PAILLON FORUM
The Paillon river, a Mediterranean river that fluctuates between summer tranquility and the cataclysmic floods of winter, meets the sea in the city of Nice. Long open to the air, it would be covered in the 1970s and entombed by concrete tunnels. This project imagines a near future where the Paillon runs dry and the harsh sun of the south forces cultural events underground. Proposed is a square pavilion, surrounded by a park on the old footprint of the river, offering access to the tunnels directly below. The walkways of the path follow the changing city grid around it, creating new intersections and triangular blocks for the programme. At the heart of the park, the square pavilion presents itself as an abstract metallic block, expressing the forms of the tunnels below through a play in light and transparency in the multi-layered facade.
Inside, a grand staircase leads the visitor into the underground.
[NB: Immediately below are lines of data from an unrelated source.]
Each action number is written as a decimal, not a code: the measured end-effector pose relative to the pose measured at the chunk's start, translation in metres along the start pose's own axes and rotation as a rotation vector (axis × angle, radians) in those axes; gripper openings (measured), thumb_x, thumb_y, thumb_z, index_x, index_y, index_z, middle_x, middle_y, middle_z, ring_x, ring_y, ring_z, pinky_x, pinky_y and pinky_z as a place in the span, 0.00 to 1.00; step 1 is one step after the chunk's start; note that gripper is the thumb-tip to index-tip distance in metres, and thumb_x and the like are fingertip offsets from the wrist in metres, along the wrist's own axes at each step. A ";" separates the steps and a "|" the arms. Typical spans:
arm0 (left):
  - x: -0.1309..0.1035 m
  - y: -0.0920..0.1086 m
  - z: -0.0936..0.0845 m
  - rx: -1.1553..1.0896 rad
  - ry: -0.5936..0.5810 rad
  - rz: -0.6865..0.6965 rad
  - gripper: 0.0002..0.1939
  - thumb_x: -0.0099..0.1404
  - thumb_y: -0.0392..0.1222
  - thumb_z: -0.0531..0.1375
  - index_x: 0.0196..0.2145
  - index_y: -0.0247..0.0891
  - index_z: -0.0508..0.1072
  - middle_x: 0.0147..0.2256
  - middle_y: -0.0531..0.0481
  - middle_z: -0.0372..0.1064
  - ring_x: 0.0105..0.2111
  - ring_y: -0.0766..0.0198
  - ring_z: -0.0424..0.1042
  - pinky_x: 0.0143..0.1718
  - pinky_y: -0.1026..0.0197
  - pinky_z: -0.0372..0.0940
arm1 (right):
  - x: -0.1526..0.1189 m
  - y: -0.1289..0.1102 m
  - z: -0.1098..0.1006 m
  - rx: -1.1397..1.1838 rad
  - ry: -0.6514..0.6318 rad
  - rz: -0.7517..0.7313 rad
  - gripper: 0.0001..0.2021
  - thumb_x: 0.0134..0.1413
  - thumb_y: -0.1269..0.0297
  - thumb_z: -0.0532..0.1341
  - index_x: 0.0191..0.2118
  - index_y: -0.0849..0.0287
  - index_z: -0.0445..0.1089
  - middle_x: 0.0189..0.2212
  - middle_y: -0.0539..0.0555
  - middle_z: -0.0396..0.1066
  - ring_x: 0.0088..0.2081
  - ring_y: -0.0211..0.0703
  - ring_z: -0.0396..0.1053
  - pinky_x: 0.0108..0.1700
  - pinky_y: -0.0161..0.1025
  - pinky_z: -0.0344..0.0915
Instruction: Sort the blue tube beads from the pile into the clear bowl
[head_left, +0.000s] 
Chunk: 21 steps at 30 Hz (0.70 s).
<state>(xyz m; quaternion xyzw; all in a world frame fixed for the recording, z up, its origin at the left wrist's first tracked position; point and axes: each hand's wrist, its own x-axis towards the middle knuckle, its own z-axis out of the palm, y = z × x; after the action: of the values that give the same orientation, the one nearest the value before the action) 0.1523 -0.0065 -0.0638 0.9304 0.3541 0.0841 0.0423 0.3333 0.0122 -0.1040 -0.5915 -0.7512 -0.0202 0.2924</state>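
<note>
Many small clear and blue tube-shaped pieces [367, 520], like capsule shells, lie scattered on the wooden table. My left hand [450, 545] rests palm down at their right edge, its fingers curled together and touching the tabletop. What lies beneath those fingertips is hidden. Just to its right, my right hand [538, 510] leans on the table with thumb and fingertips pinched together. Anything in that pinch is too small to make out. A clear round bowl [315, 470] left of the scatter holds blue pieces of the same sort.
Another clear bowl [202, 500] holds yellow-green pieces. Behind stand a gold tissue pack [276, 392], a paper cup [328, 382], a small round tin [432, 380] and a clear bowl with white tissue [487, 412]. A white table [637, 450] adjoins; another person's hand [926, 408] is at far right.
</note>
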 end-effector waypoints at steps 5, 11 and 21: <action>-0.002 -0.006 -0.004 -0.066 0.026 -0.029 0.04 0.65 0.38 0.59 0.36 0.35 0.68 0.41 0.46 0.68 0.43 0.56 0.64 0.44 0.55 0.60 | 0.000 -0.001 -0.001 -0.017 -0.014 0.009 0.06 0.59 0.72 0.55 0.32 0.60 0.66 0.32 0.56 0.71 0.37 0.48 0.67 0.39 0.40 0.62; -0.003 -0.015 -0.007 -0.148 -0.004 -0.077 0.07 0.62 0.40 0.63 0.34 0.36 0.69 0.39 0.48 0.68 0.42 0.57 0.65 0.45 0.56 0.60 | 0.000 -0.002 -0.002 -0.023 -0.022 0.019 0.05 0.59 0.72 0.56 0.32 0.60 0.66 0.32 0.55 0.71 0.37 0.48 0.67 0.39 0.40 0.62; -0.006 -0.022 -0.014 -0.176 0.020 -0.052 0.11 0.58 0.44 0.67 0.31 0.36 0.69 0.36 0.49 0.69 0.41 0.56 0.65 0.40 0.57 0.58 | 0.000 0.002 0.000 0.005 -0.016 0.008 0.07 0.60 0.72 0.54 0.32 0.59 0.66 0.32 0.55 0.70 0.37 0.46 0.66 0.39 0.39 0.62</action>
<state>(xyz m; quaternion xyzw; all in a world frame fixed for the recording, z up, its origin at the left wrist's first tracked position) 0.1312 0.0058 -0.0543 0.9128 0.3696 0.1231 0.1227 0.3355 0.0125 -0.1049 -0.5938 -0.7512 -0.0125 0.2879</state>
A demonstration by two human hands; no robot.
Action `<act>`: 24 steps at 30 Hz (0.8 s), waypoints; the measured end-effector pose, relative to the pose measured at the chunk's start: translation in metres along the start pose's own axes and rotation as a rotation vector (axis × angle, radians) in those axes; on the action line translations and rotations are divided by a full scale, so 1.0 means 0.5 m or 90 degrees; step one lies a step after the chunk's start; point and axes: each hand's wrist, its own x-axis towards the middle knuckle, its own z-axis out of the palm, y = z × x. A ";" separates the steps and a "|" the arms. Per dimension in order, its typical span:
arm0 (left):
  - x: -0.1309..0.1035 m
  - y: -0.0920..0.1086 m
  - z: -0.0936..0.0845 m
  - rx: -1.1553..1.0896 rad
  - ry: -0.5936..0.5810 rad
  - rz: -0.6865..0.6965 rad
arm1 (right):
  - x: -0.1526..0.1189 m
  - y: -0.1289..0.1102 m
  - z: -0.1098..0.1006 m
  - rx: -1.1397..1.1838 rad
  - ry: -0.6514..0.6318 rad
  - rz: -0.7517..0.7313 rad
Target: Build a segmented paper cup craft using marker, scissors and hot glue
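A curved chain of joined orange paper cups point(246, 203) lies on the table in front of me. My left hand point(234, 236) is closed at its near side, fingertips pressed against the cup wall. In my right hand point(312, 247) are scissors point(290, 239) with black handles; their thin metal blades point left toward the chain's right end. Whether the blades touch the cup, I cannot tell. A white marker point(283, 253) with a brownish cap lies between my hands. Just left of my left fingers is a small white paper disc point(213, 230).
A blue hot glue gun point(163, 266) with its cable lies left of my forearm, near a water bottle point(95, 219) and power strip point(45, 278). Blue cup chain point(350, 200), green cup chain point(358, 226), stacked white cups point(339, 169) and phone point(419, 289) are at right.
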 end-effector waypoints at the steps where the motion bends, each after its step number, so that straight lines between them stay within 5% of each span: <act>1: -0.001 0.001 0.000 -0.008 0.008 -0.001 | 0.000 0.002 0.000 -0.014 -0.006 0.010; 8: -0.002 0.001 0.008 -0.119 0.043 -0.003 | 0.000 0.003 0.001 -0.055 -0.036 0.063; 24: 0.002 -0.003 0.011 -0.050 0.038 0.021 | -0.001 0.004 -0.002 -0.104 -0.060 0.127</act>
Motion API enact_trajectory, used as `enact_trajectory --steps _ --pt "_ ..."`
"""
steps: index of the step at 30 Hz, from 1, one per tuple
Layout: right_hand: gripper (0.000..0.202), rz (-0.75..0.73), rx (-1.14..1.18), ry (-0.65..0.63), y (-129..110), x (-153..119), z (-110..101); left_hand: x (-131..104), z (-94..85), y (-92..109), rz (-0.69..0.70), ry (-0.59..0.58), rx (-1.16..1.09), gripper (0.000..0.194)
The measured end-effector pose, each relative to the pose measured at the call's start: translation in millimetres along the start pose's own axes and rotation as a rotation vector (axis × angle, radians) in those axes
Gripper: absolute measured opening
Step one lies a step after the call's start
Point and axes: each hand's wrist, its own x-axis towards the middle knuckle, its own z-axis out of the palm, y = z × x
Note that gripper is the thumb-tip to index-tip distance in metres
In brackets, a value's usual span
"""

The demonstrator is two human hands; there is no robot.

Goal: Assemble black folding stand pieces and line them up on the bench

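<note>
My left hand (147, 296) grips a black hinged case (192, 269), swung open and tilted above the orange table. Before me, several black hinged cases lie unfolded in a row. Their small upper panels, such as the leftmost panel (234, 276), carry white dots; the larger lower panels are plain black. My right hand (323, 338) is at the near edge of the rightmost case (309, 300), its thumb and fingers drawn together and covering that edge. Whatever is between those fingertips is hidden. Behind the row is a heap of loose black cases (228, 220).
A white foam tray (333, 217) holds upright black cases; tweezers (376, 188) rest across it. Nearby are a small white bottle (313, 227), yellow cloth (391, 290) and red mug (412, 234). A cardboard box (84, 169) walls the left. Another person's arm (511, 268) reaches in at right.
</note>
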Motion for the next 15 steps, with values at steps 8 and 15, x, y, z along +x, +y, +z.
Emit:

The tunnels are imagined as spaces for informal culture and events alongside official exhibitions from the nearby modern art museum. Openings are cut in the walls, and walkways are suspended centimetres above the last remains of the river. When and if the rain returns, the art pieces are left to wash away, leaving open spaces for festivities to return the following summer.
Although famous from its history of being used as a Lavanderie- where women would wash clothes, the river that divided this Mediterranean city is almost invisible in the city centre, present only in name. The larger walkway of the path uses one of many documented forms of the typically dry river bed to freeze its history in place, a snapshot of the past from the archives. On top, the grid of the more modern planned city, which orients itself around the bend of the river, is juxtaposed.